Vitamin D Deficiency:What Does It Mean? – Meg Mangin RN

In 2010, the Institute of Medicine issued a report saying that vitamin D is vital for bone health, but other than that there isn’t evidence that low levels of vitamin D cause disease.1

A 2014 review published in the British Medical Journal concluded that highly convincing evidence of a clear role of vitamin D supplementation does not exist for any outcome.2

In 2014, the U.S. Preventive Services Task Force concluded there’s not enough evidence to recommend screening for vitamin D deficiency in asymptomatic adults.3

The current standard for assessment of vitamin D status, measurement of 25(OH)D only, needs further investigation because levels deemed deficient are found in both healthy and sick individuals. Since 25(OH)D is an inert precursor of the bio-active form of vitamin D, measuring the active form [1,25(OH)2D] may provide valuable information for both the researcher and clinician.

It is presumed that 25(OH)D accurately reflects the level of 1,25(OH)2D. That may be the case in the healthy but measurement of 1,25(OH)2D in chronically ill patients with normal renal function may reveal a significant elevation. Extra-renal cells can be stimulated by intracellular bacteria to over-produce this steroid hormone in an effort to activate the immune system.

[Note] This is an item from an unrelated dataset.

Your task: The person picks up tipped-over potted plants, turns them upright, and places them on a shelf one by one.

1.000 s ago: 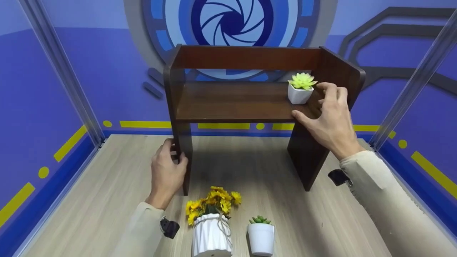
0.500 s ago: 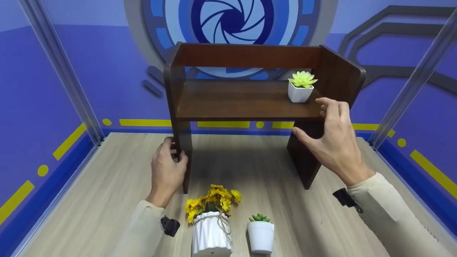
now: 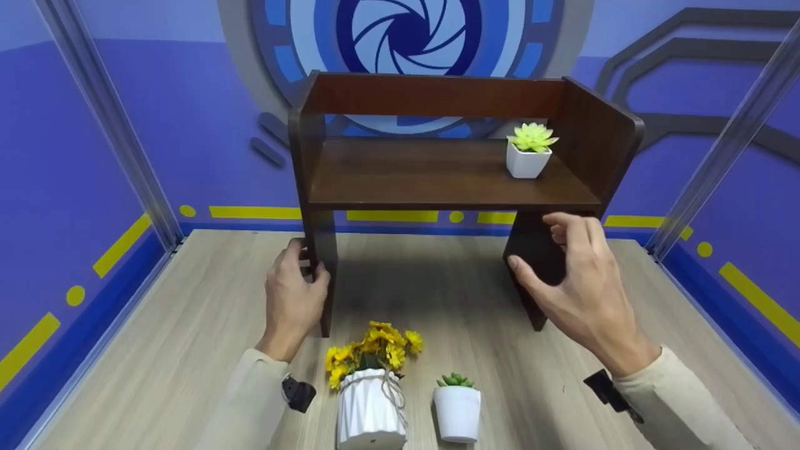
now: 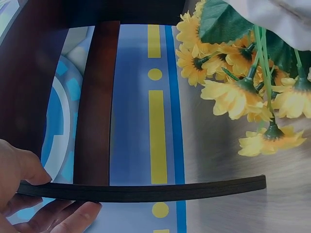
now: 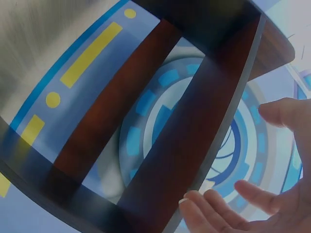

The result is a depletion of its precursor – 25(OH)D. Thus, vitamin D “deficiency” may be a marker of an occult, infectious disease process.4


1. Dietary Reference Intakes for Calcium and Vitamin D

2. Theodoratou E, Tzoulaki I, Zgaga L, Ioannidis JP, Vitamin D and multiple health outcomes: umbrella review of systematic reviews and meta-analyses of observational studies and randomised trials, BMJ 2014;348:g2035.

3. Clinical Summary: Vitamin D Deficiency: Screening. U.S. Preventive Services Task Force. November 2014.

4. Mangin M, Sinha R, Fincher K. Inflammation and vitamin D: the infection connection. Inflamm Res. Oct 2014;63(10):803-19.